Women need access to a full range of health care services -- from preventive care such as osteoporosis screening and family planning services to treatment for acute, chronic, or disabling conditions such as heart disease, cancer, arthritis, and depression. One notable example of the failure of plans to address women's health care needs is the all-too-common lack of coverage for prescription contraceptives, even though nearly all plans cover other prescription drugs.

This type of requirement is intended to address practices like outpatient mastectomies, where plans put arbitrary limits on inpatient stays (or length of stays) that are not based on the particular needs of the patient.

Plans often limit the drugs health care providers can prescribe to those on a plan-approved list, called a formulary. What is and is not on the list can make a big difference for women, especially older women, because they use more prescription drugs than men. Historically, when a drug was tested on men and deemed safe, it was then automatically assumed to be equally safe and effective for women. We now know that men and women respond to some drugs quite differently. By not allowing a provider sufficient flexibility to order the drug that may best meet a woman's needs, health plans jeopardize her health and, in some cases, her life.

Until recently, women and minorities were routinely excluded from participation in clinical trials, and research into diseases that primarily affect women was almost non-existent. Clinical research on women-specific diseases, such as breast and ovarian cancer, is essential to finding more effective treatments. It is equally critical that clinical research explore the differences in the way common diseases appear in women and men, and the differences in how women and men respond to individual drugs or treatments. Health plans should not stand in the way of advancing research into women's health by prohibiting participation in clinical trials or otherwise discriminating against women who participate in them. Nor should they deny coverage for medical expenses incurred in connection with clinical trials that they would otherwise routinely cover.

Because women use more health services and generally have lower incomes than men, affordable care is especially important to them. Women also have higher out-of-pocket costs than men, in part because health plans often do not cover the services women need, such as prescription contraceptives. As employers pass on a greater share of health care costs to employees, an increasing number of the poorest workers are declining health care coverage due to cost.

Many providers still practice medicine based on the traditional male model of biology and disease. Yet, gender plays a leading role in many health issues -- from the types and prevalence of diseases women experience to their symptoms to the treatments that are most appropriate for them. One alarming example points to the need for training in women's health: a 1998 Gallup poll revealed that nearly 2/3 of primary care physicians wrongly believe there is no difference in men's and women's heart disease symptoms. Health plans can play a pivotal role in advancing the practice of gender-based medicine, and they should make sure women have access to both primary care and specialty providers who are trained to meet their particular health care needs.

Health plans use rules known as clinical practice guidelines to direct providers in selecting treatments and to help plans determine what treatments or services to cover. Given gender differences, plans should base decisions about treatment and coverage on gender-specific medical evidence rather than on cookie-cutter rules that best fit the average male's health profile.

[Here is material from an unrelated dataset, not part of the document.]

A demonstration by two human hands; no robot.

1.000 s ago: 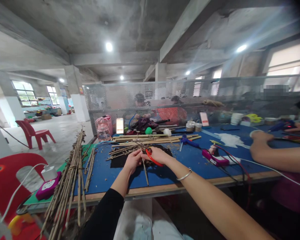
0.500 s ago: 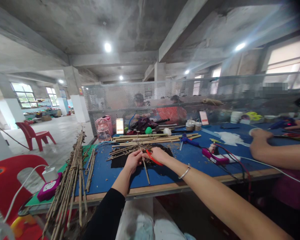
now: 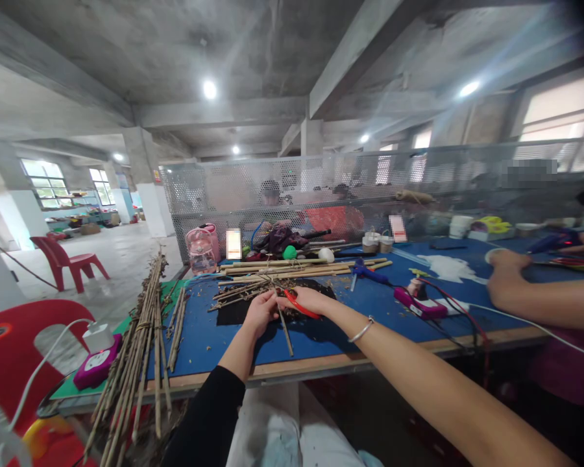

The plan's clinical practice guidelines should be developed by knowledgeable experts and specialty groups, not the plan's accountants.

In this era of cost-consciousness, women are particularly at risk of not being appropriately treated for conditions like heart disease for which women already tend to receive less aggressive treatment than men. As a result, women can benefit from efforts to measure underutilization of such services. By measuring overutilization, women will benefit from efforts to measure the excessive use of procedures like hysterectomies.